◆ **What you need to do**: Restate the listing word for word. Stop at the line that holds "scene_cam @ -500", include it, and leave out all pictures.

★ ★ ★

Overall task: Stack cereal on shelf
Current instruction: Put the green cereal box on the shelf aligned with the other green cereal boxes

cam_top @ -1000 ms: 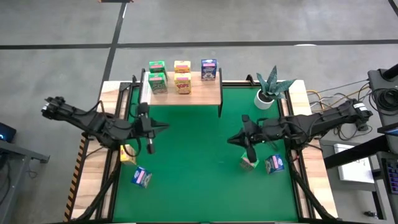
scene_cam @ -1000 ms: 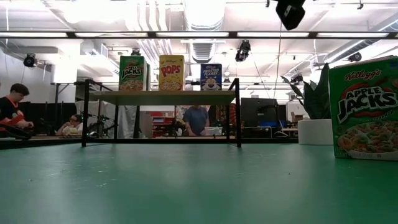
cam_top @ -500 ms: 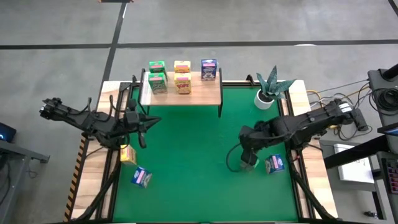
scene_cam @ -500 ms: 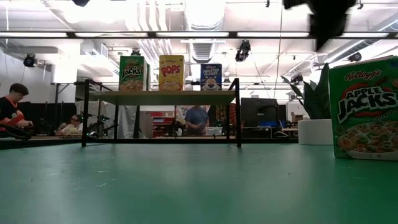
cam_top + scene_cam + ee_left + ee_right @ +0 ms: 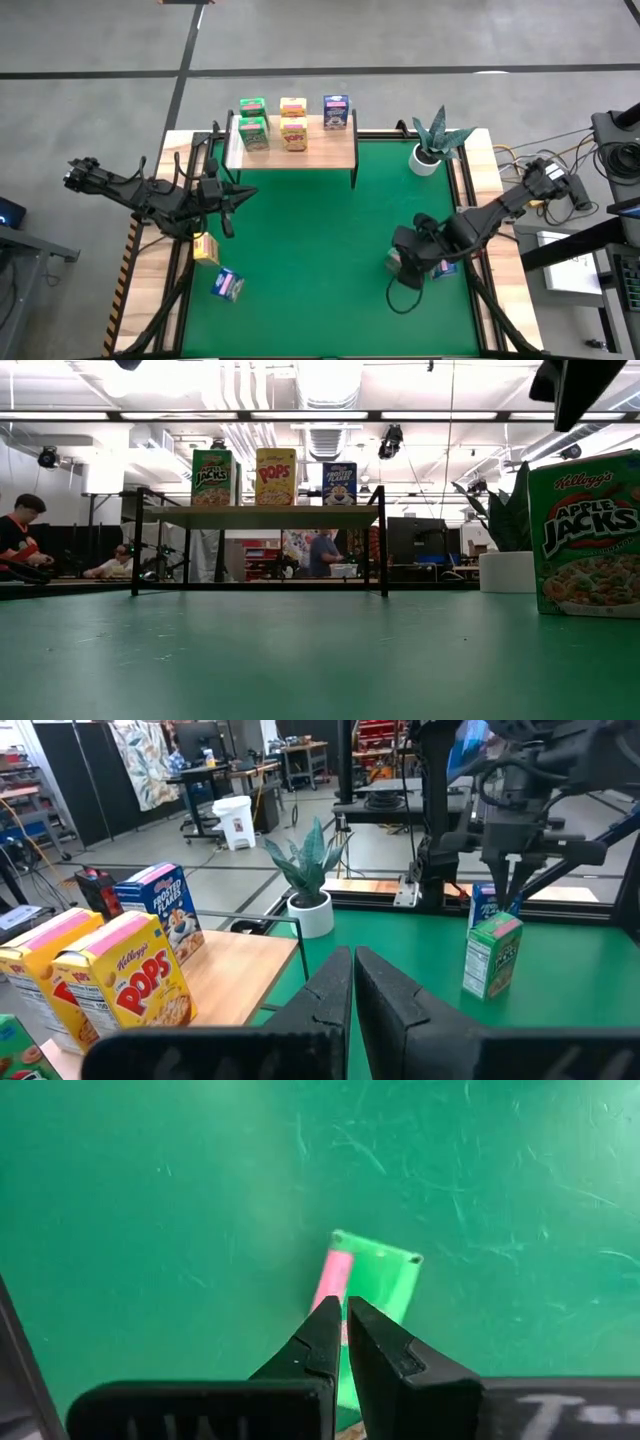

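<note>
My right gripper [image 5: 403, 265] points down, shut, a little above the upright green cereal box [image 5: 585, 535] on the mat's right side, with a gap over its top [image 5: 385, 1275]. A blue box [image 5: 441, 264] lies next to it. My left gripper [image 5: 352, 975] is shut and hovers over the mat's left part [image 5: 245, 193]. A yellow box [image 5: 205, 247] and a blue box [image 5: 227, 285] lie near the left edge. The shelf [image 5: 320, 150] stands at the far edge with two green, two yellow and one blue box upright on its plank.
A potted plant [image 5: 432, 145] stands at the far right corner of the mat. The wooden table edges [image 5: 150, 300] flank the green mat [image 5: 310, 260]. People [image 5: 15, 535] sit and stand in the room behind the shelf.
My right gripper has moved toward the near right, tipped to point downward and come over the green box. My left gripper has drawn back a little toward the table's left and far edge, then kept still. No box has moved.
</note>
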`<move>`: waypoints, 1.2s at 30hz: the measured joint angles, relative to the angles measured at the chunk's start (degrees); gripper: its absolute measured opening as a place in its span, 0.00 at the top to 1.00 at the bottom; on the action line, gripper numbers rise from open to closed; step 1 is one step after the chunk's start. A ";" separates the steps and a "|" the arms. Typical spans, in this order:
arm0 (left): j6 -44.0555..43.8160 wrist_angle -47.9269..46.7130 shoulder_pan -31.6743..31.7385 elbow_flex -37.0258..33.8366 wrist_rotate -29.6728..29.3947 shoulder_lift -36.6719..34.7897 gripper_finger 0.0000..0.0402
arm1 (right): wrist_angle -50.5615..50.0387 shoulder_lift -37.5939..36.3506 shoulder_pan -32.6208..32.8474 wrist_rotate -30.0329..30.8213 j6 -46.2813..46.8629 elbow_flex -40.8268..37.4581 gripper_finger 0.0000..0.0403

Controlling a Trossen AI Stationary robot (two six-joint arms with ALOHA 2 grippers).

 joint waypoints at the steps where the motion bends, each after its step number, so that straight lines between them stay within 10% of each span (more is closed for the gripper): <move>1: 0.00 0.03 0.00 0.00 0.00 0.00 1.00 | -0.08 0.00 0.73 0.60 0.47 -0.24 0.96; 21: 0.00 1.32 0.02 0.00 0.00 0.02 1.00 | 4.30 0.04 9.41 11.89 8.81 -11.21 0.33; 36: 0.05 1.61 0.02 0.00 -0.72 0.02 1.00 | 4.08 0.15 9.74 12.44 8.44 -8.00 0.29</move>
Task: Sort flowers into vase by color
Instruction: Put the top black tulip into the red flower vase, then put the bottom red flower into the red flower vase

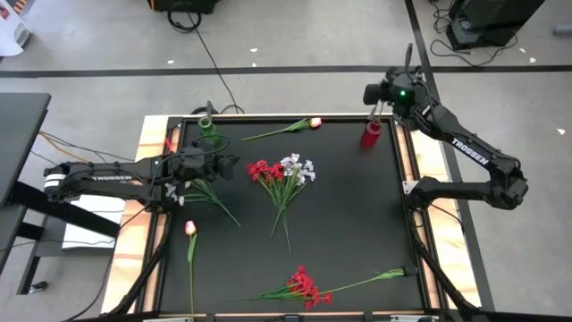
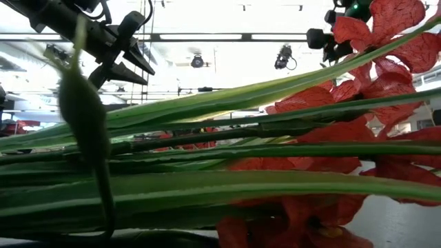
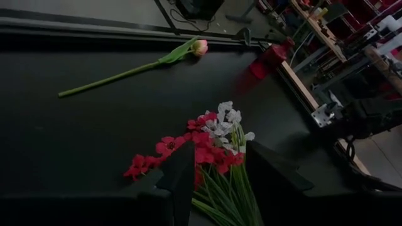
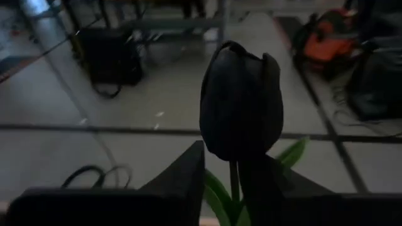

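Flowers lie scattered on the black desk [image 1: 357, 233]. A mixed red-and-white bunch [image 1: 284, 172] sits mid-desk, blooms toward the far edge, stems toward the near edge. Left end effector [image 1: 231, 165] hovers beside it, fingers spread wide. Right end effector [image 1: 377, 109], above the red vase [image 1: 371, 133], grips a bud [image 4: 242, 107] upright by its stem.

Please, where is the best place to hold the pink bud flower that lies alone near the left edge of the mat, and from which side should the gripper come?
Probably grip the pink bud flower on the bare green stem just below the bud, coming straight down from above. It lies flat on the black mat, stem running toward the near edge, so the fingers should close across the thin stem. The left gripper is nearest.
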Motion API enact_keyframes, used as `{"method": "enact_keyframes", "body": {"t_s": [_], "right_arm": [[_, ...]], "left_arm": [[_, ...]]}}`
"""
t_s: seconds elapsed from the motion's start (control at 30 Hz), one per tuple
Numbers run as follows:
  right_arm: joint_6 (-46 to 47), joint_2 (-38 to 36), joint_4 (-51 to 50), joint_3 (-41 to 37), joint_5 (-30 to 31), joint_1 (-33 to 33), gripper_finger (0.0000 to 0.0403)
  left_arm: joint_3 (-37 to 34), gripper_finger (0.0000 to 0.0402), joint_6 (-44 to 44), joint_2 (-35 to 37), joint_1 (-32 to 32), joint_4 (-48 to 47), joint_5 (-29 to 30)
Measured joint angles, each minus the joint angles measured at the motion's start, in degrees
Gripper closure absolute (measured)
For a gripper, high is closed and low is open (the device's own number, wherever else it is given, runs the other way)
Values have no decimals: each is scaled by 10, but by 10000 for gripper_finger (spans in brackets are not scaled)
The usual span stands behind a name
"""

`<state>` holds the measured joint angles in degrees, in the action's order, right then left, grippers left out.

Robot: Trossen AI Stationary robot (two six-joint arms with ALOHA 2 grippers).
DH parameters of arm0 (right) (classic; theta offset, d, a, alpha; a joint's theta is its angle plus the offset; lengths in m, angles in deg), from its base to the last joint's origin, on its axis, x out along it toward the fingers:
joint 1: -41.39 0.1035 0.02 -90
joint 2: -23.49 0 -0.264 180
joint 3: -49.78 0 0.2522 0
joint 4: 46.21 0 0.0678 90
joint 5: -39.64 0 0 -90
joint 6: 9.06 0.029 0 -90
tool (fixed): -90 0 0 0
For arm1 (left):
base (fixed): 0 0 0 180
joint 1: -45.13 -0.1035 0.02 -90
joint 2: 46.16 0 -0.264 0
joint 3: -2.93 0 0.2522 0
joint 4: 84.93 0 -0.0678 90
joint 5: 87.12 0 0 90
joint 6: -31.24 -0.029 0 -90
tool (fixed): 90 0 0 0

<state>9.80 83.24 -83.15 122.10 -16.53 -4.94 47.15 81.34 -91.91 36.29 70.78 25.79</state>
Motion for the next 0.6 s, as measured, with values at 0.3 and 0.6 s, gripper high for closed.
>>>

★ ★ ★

◆ **Solution for this exercise**:
Overall task: Stack cereal on shelf
Current instruction: Put the green cereal box on the shelf aligned with the other green cereal boxes

cam_top @ -1000 ms: 
scene_cam @ -1000 ms: 
cam_top @ -500 ms: 
scene_cam @ -500 ms: 

What has been written completes the answer.